In this group about thirty men and women were making the ground quake and the woods ring with their unrestrained jollity.  Marc Antony was rattling away at the bones, Nero fiddling as if Rome were burning, and Hannibal clawing at a banjo as if the fate of Carthage hung on its strings.  Napoleon, as young and as lean as when he mounted the bridge of Lodi, with the battle-smoke still on his face, was moving his legs even faster than in the Russian retreat; and John Wesley was using his heels in a way that showed they didn’t belong to the Methodist church.  But the central figures of the group were Cato and Victoria.  The lady had a face like a thunder-cloud, and a form that, if whitewashed, would have outsold the ‘Greek Slave.’  She was built on springs, and ’floated in the dance’ like a feather in a high wind.  Cato’s mouth was like an alligator’s, but when it opened, it issued notes that would draw the specie even in this time of general suspension.  As we approached he was singing a song, but he paused on perceiving us, when the Colonel, tossing a handful of coin among them, called out, ’Go on, boys; let the gentleman have some music; and you, Vic, show your heels like a beauty.’

A general scramble followed, in which ‘Vic’s’ sense of decorum forbade her to join, and she consequently got nothing.  Seeing that, I tossed her a silver piece, which she caught.  Grinning her thanks, she shouted, ’Now, clar de track, you nigs; start de music.  I’se gwine to gib de gemman de breakdown.’

And she did; and such a breakdown!  ‘We w’ite folks,’ though it was no new thing to the Colonel or Tommy, almost burst with laughter.

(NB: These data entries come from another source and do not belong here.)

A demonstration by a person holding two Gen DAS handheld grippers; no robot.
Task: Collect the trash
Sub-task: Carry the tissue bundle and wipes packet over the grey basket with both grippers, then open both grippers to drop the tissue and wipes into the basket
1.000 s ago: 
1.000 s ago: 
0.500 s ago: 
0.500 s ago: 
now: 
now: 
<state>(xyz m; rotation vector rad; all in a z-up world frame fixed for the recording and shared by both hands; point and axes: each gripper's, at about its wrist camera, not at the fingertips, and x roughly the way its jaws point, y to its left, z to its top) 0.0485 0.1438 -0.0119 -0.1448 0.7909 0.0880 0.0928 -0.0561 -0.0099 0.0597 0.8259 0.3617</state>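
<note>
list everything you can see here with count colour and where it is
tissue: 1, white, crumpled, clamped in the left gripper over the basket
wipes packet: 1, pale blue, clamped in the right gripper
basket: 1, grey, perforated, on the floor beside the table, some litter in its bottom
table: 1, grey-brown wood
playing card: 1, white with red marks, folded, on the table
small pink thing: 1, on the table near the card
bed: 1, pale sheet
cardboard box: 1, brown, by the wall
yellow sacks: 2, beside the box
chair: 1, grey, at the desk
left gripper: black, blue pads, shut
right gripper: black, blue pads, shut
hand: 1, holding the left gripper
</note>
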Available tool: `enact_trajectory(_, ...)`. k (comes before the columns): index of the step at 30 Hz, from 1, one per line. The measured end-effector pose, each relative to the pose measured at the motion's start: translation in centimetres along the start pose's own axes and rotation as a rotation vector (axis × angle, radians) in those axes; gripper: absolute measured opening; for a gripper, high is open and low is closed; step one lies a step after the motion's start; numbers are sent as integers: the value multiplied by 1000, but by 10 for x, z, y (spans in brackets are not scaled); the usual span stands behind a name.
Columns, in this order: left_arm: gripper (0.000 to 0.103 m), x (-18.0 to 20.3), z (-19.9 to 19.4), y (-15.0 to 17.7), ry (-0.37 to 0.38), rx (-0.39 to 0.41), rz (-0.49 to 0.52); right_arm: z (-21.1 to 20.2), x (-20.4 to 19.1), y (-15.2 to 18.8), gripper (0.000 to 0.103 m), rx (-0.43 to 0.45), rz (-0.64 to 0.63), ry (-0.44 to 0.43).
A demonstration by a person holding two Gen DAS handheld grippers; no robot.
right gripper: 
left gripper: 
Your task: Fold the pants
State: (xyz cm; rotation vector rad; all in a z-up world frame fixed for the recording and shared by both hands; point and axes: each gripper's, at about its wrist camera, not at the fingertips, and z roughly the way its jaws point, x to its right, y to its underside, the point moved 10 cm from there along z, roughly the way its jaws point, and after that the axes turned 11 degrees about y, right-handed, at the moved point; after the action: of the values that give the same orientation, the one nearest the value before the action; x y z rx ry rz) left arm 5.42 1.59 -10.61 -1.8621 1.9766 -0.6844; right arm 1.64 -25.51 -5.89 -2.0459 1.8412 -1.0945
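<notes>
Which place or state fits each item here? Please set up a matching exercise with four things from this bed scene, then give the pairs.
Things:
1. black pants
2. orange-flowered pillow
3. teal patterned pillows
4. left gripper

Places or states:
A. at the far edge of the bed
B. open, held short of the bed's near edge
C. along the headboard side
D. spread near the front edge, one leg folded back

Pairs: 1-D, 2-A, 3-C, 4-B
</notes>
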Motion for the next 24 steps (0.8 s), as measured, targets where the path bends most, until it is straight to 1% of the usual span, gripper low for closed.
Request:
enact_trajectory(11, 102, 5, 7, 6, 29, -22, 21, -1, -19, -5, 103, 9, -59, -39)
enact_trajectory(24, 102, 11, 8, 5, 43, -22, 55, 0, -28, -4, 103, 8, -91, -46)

In a few minutes nearly every negro on the plantation, attracted by the presence of the Colonel and myself, gathered around the performers; and a shrill voice at my elbow called out, ’Look har, ye lazy, good-for-nuffin’ niggers, carn’t ye fotch a cheer for Massa Davy and de strange gemman?’

‘Is that you, Aunty?’ said the Colonel.  ‘How d’ye do?’

‘Sort o’ smart, Massa Davy; sort o’ smart; how is ye?’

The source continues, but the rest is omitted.